▶ _WHAT IS NEEDED_
Print, exactly as they appear in the listing below, the lines from the line with "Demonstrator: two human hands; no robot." to the line with "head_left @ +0", with both end lines kept.

▶ _AVAILABLE DATA_

☆ ☆ ☆ ☆ ☆

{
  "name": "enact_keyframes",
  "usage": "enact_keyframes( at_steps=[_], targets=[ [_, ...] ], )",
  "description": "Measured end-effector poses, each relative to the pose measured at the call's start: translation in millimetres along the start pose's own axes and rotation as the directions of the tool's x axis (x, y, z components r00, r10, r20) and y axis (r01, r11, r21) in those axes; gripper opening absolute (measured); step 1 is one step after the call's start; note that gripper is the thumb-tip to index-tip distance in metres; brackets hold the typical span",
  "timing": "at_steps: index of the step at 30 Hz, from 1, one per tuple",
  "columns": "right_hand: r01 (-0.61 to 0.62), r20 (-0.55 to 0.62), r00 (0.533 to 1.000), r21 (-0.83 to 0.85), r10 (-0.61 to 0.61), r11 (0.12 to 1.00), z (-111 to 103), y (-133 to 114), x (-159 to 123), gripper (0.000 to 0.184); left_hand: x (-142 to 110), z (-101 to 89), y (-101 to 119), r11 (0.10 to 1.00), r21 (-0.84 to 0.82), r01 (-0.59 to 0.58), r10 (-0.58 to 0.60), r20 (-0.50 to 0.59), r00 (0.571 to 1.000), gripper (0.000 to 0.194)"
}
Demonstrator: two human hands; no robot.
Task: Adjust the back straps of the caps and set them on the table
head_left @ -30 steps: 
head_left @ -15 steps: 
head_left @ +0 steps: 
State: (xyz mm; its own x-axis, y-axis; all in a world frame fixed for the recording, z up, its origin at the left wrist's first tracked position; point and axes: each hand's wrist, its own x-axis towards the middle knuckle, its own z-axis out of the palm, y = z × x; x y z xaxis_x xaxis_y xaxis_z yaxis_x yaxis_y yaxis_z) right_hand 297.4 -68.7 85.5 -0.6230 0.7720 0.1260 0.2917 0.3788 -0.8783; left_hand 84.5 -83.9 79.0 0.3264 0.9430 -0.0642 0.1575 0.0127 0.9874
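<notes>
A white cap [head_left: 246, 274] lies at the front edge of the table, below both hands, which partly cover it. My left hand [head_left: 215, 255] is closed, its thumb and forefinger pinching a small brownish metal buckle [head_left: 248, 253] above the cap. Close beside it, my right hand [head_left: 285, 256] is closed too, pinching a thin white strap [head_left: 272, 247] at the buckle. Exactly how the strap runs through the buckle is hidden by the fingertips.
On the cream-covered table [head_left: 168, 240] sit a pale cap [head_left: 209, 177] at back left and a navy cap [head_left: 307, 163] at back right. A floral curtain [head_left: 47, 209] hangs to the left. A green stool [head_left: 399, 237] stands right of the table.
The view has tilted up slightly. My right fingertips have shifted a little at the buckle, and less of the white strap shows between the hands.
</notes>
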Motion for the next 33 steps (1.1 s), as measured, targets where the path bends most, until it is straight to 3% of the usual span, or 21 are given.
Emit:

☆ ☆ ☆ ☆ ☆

▶ _EXERCISE SOLUTION_
Demonstrator: two human hands; no robot.
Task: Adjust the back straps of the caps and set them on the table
head_left @ -30 steps: 
head_left @ -15 steps: 
head_left @ +0 steps: 

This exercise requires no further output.